ASSIGNMENT. Output each line of the data word for word, from the first through the line that holds "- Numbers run", and leave off whatever follows.
:: SUPPLIED INFORMATION ::
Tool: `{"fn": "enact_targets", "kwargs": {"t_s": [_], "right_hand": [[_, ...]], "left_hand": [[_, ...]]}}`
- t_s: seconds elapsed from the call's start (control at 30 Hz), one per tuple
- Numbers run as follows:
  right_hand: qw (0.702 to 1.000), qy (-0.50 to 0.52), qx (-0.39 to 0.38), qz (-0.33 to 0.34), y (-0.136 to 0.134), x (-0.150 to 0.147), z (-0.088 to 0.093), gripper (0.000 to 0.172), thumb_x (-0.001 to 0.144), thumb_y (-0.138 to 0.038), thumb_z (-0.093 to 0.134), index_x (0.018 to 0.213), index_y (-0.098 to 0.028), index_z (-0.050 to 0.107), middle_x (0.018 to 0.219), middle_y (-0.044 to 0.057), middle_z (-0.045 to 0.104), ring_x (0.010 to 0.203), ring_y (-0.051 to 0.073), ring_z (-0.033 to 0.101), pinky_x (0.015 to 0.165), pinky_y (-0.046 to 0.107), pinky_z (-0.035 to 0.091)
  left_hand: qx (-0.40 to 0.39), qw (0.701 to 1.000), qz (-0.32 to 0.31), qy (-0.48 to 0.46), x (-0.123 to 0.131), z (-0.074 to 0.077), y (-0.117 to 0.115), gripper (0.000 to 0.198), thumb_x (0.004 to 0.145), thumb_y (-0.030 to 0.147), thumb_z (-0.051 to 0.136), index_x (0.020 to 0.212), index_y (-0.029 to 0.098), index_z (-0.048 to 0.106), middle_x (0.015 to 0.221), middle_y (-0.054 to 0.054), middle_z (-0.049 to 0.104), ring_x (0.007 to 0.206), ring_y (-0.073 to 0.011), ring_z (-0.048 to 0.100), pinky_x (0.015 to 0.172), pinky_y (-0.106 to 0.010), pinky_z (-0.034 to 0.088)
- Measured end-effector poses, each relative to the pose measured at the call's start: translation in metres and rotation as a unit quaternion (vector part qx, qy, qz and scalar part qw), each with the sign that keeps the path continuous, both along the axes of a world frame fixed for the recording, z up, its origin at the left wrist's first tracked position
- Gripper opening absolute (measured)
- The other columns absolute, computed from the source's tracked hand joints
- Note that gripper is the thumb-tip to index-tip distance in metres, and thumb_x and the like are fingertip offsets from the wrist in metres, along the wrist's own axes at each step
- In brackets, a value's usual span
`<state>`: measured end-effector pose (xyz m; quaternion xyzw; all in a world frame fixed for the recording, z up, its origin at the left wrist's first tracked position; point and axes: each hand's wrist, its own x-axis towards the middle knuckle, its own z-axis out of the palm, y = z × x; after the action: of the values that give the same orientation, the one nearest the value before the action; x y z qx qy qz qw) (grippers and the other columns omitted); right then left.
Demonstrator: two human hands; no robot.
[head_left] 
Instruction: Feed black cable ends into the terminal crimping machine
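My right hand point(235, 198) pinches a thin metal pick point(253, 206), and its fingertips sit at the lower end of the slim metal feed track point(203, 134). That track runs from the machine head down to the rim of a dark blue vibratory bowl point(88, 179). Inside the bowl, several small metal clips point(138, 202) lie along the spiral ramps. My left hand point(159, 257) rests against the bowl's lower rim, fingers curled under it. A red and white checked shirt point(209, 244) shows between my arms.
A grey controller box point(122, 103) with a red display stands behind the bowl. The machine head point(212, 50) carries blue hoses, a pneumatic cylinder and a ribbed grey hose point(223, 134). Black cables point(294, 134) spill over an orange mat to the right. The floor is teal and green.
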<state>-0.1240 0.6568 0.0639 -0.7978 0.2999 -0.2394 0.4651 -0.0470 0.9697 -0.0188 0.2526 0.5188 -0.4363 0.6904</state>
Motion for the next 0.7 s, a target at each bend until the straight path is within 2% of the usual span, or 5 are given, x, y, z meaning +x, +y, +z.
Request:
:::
OUTPUT FOR THIS EXERCISE.
Tool: `{"fn": "enact_targets", "kwargs": {"t_s": [_], "right_hand": [[_, ...]], "left_hand": [[_, ...]]}}`
- t_s: seconds elapsed from the call's start (control at 30 Hz), one per tuple
- Numbers run as follows:

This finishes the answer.